Je ne me le rappelle pas par vantardise, encore qu’à l’époque je fusse assez fiérot de ma chance; non, je m’en souviens avec une poignante douceur, je m’en souviens et j’y rêve, j’y rêve avec une mélancolie inexprimable, parce qu’il y eut là un moment de ma jeunesse, un dernier et fragile moment où ma jeunesse s’embrasait d’un feu que je ne devais plus retrouver et qui, maintenant, a le charme doux-amer des choses à jamais enfuies.''

Plusieurs auteurs africains, et pas des moindres, ont intenté un procès kabbalistique à Camara Laye pour avoir écrit ce livre: “Too sweet”, dira Chinua Achebe; “Oeuvre non-engagée” lui reprochera Mongo Beti; certains occidentaux, incrédules, parleront même de “fresque idyllique”.
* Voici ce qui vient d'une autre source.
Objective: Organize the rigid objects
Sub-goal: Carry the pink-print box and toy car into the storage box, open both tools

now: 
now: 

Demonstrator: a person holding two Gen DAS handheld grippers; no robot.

Faudrait-il que tous les livres africains parlent toujours de la (néo-)colonisation, du racisme, des dictatures, et du choc des cultures, que tous les livres africains soient forcément le reflet d’un combat, d’une dénonciation? N’y a-t-il pas de place pour d’autres messages, pour d’autres approches, pour une autre Afrique qui elle aussi existe même si personne ne sait la voir?